Die vier „Chilis“ (bald haben wir alle Synonyme durch) reißen ja gerne ihre Witze, und zum Glück nehmen sie sich nicht allzu ernst. Flea sinniert über den Komponisten Irving Berlin, der ja mit der Stadt Berlin nicht so wirklich viel zu tun hat. Kiedis, der eine Graffiti-Hose wie aus dem Checkpoint-Charlie-Souvenirshop trägt und mit Stufenfrisur und Schnauzer aussieht wie Maybrit Illners Bruder, erzählt ebenfalls total verrückte Anekdoten. Wie er und seine Jungs Mitte der Achtziger aus Westberlin „gekickt“ wurden, durch den „Tunnel“ (?) von West nach Ost, weil seine Jacke Schulterpolster hatte. Diese Achtziger.

Flea macht noch ein paar Mal Handstand, und seine Sprünge sind, auch mit 53, derart raumgreifend wie unberechenbar, dass man sich wünscht er möge seine Anfälle niemals in kleinen geschlossenen Räumen kriegen, etwa auf einem Beifahrersitz.
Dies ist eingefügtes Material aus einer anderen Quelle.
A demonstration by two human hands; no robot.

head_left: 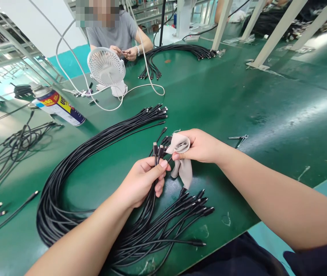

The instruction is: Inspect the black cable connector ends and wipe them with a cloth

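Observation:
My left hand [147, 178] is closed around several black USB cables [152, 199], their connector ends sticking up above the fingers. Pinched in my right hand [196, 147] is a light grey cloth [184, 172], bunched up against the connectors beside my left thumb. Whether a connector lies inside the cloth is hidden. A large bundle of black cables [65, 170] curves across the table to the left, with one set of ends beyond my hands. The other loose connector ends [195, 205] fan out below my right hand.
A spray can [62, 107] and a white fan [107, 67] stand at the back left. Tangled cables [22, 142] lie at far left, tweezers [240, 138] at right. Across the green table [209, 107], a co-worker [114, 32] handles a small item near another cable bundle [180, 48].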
Dies war ein „RHCP“-Konzert ohne Überraschungen, aber das muss nichts Schlechtes sein. Es eröffnete mit „Can’t Stop“ und endete mit „Give It Away“. Die Musiker zeigten ihre tätowierten Oberkörper und schwärmten von eben der Stadt, in der sie gerade spielen. Dass die Red Hot Chili Peppers damit seit 25 Jahren auf den Bühnen Erfolg haben, spricht für sie.